EXERCISE INPUT section start
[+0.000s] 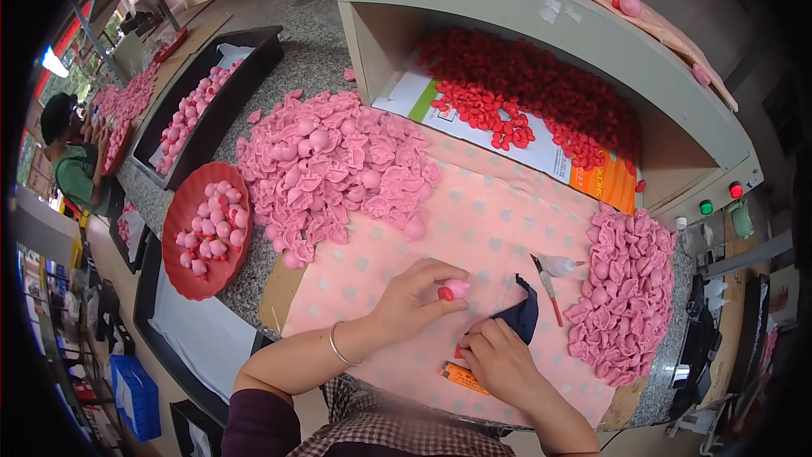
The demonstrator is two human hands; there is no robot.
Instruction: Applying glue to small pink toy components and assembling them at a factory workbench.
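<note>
Two heaps of pink shells (338, 161) are still lying unassembled on the counter (304, 51); a red tray (182, 275) is holding the few finished figures; my left hand (414, 292), grip closed, is pinching one pink figure (455, 289) over the dotted cloth (474, 228); my right hand (499, 360) is pressing a dark rag (523, 317), fingers curled.

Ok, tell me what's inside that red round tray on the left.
The red round tray holds a loose cluster of small pink rounded pieces, lying partly on one another. Whatever lies under them on the tray floor is covered.
</note>
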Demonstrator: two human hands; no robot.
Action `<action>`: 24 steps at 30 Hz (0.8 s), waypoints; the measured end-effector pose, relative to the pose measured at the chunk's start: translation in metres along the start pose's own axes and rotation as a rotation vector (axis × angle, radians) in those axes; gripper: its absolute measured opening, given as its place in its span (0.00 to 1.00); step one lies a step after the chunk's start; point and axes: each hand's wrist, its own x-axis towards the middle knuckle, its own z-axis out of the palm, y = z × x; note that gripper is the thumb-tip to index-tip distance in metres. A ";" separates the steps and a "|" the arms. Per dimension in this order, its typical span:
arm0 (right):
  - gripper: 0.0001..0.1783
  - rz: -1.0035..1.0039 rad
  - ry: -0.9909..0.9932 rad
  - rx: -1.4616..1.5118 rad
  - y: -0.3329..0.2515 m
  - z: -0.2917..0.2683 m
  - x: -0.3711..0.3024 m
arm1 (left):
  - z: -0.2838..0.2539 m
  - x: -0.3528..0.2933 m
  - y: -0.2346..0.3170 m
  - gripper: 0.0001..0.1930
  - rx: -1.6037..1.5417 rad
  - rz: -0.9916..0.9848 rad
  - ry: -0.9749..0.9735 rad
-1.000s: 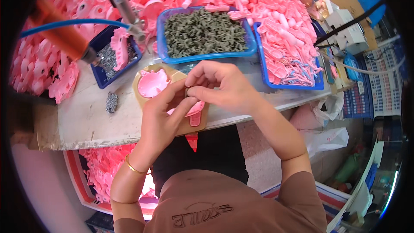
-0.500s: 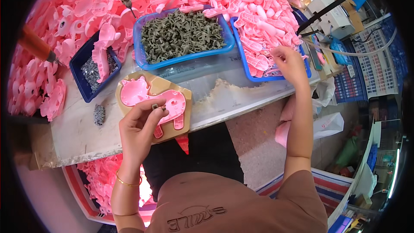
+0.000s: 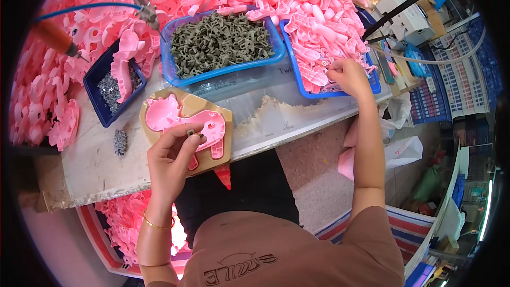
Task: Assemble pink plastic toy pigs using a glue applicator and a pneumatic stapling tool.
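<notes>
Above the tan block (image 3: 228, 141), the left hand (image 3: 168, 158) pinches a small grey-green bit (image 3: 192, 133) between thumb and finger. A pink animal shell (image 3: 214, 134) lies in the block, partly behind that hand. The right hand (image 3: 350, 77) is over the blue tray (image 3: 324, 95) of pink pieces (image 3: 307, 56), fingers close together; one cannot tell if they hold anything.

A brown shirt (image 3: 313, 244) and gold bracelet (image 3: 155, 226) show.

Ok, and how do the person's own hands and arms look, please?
The left hand and right hand wear no gloves. A thin gold-coloured bracelet circles the left wrist; the right wrist is bare. The short sleeve on the right arm is plain brown.
</notes>
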 end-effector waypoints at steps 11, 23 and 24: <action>0.11 0.010 0.183 -0.303 0.000 -0.033 -0.002 | -0.004 0.000 -0.002 0.10 -0.044 -0.011 0.028; 0.08 -0.182 -0.249 0.955 -0.115 -0.040 -0.051 | -0.013 0.010 0.005 0.12 -0.061 -0.054 0.100; 0.09 -0.265 -0.364 0.900 -0.141 -0.034 -0.059 | -0.014 0.011 0.003 0.12 -0.081 -0.057 0.083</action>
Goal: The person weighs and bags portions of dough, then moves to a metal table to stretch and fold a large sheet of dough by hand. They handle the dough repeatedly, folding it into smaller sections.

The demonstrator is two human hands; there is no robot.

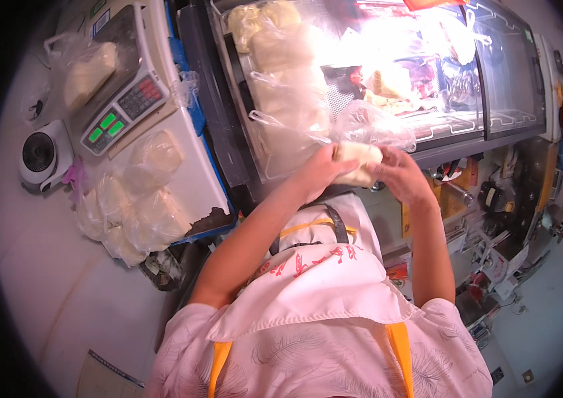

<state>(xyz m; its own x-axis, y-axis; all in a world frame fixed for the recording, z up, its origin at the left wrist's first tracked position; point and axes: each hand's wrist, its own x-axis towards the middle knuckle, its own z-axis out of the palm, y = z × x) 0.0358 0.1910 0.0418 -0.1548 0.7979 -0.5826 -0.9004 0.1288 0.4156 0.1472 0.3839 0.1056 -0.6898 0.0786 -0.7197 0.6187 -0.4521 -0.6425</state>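
Observation:
My left hand (pixel 320 174) is wrapped round the left end of a pale cream-coloured block (pixel 358 164) with rounded edges, held in front of the display case. At the block's other end is my right hand (pixel 406 176), its curved fingers and thumb against it. Exactly what the block is made of I cannot make out. Just beyond my hands lie a crumpled clear plastic bag (pixel 368 126) and a row of similar pale blocks in clear bags (pixel 288 99), inside the case.
On the left, a digital scale (pixel 122 113) bears a bagged pale block (pixel 90 74). More bagged pale pieces (pixel 142 192) are heaped on the white counter (pixel 192 156). A small fan (pixel 41 154) stands farther left. The display case's dark front edge (pixel 450 154) runs ahead of me.

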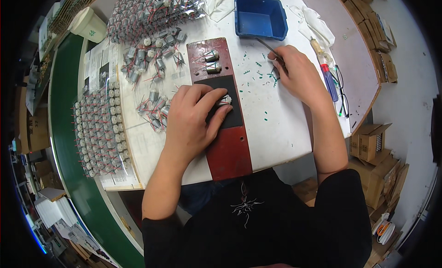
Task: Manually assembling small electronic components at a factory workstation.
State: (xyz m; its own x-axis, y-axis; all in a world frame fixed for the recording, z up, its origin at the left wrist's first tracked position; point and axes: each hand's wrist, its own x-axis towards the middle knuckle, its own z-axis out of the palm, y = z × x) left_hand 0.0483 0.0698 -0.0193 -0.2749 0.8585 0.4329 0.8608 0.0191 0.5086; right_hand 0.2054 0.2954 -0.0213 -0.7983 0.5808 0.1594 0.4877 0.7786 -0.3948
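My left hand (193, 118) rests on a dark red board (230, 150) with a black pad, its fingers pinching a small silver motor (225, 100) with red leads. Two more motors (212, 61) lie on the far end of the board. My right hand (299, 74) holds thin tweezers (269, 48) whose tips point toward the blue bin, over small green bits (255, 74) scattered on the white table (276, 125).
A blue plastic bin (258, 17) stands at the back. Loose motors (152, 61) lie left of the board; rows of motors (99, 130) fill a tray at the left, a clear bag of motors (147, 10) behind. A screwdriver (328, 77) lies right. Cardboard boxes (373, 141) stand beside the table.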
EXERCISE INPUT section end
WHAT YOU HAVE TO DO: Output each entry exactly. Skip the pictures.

TASK SOLUTION:
[+0.000s] 
The demonstrator is two human hands; there is no robot.
Instruction: Applying glue to small pink toy components and assembling them at a factory workbench.
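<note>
Two heaps of pink shells (338, 161) are still lying unassembled on the counter (304, 51); a red tray (182, 275) is holding the few finished figures; my left hand (414, 292), grip closed, is pinching one pink figure (455, 289) over the dotted cloth (474, 228); my right hand (499, 360) is pressing a dark rag (523, 317), fingers curled.

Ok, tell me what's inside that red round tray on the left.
The red round tray holds a loose cluster of small pink rounded pieces, lying partly on one another. Whatever lies under them on the tray floor is covered.
</note>
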Demonstrator: two human hands; no robot.
Action `<action>`: 24 steps at 30 Hz (0.8 s), waypoints; the measured end-effector pose, relative to the pose measured at the chunk's start: translation in metres along the start pose's own axes and rotation as a rotation vector (axis × angle, radians) in those axes; gripper: its absolute measured opening, given as its place in its span (0.00 to 1.00); step one lies a step after the chunk's start; point and axes: each hand's wrist, its own x-axis towards the middle knuckle, its own z-axis out of the palm, y = z × x; note that gripper is the thumb-tip to index-tip distance in metres. A ";" separates the steps and a "|" the arms. Per dimension in this order, its typical span:
arm0 (right):
  - gripper: 0.0001..0.1783
  - rz: -1.0035..1.0039 rad
  - ry: -0.9909..0.9932 rad
  - rx: -1.4616..1.5118 rad
  - y: -0.3329..0.2515 m
  - z: -0.2917..0.2683 m
  - x: -0.3711..0.3024 m
arm1 (left):
  - z: -0.2838..0.2539 m
  - x: -0.3528..0.2933 m
  - y: -0.2346..0.3170 m
  - gripper: 0.0001..0.1930
  - rx: -1.6037..1.5417 rad
  - rz: -0.9916..0.9848 rad
  - ry: -0.9749..0.9735 rad
-1.000s: 
-0.500s: 
+0.000s: 
Task: Assemble pink plastic toy pigs using a glue applicator and a pneumatic stapling tool.
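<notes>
Above the tan block (image 3: 228, 141), the left hand (image 3: 168, 158) pinches a small grey-green bit (image 3: 192, 133) between thumb and finger. A pink animal shell (image 3: 214, 134) lies in the block, partly behind that hand. The right hand (image 3: 350, 77) is over the blue tray (image 3: 324, 95) of pink pieces (image 3: 307, 56), fingers close together; one cannot tell if they hold anything.

A brown shirt (image 3: 313, 244) and gold bracelet (image 3: 155, 226) show.

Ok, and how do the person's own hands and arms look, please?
The left hand and right hand wear no gloves. A thin gold-coloured bracelet circles the left wrist; the right wrist is bare. The short sleeve on the right arm is plain brown.
</notes>
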 end-effector waypoints at steps 11, 23 and 24: <action>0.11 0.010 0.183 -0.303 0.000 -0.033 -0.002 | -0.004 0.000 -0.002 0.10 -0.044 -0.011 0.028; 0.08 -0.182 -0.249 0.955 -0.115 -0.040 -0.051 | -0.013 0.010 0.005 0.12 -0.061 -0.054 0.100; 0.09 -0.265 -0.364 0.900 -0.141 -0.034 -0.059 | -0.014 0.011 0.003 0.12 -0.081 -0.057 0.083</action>
Goal: The person weighs and bags portions of dough, then moves to a metal table to stretch and fold a large sheet of dough by hand. They handle the dough repeatedly, folding it into smaller sections.

The demonstrator is two human hands; there is no robot.


<state>(xyz m; its own x-axis, y-axis; all in a world frame fixed for the recording, z up, its origin at the left wrist's first tracked position; point and axes: each hand's wrist, its own x-axis towards the middle knuckle, its own z-axis out of the palm, y = z × x) 0.0358 0.1910 0.0418 -0.1548 0.7979 -0.5826 -0.9004 0.1288 0.4156 0.1472 0.3839 0.1056 -0.6898 0.0786 -0.7197 0.6187 -0.4521 -0.6425</state>
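Observation:
My left hand (pixel 320 174) is wrapped round the left end of a pale cream-coloured block (pixel 358 164) with rounded edges, held in front of the display case. At the block's other end is my right hand (pixel 406 176), its curved fingers and thumb against it. Exactly what the block is made of I cannot make out. Just beyond my hands lie a crumpled clear plastic bag (pixel 368 126) and a row of similar pale blocks in clear bags (pixel 288 99), inside the case.
On the left, a digital scale (pixel 122 113) bears a bagged pale block (pixel 90 74). More bagged pale pieces (pixel 142 192) are heaped on the white counter (pixel 192 156). A small fan (pixel 41 154) stands farther left. The display case's dark front edge (pixel 450 154) runs ahead of me.
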
Task: Manually assembling small electronic components at a factory workstation.
State: (xyz m; its own x-axis, y-axis; all in a world frame fixed for the recording, z up, its origin at the left wrist's first tracked position; point and axes: each hand's wrist, its own x-axis towards the middle knuckle, its own z-axis out of the palm, y = z × x) left_hand 0.0483 0.0698 -0.0193 -0.2749 0.8585 0.4329 0.8608 0.0191 0.5086; right_hand 0.2054 0.2954 -0.0213 -0.7983 0.5808 0.1594 0.4877 0.7786 -0.3948
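My left hand (193, 118) rests on a dark red board (230, 150) with a black pad, its fingers pinching a small silver motor (225, 100) with red leads. Two more motors (212, 61) lie on the far end of the board. My right hand (299, 74) holds thin tweezers (269, 48) whose tips point toward the blue bin, over small green bits (255, 74) scattered on the white table (276, 125).
A blue plastic bin (258, 17) stands at the back. Loose motors (152, 61) lie left of the board; rows of motors (99, 130) fill a tray at the left, a clear bag of motors (147, 10) behind. A screwdriver (328, 77) lies right. Cardboard boxes (373, 141) stand beside the table.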

With this, the answer is done.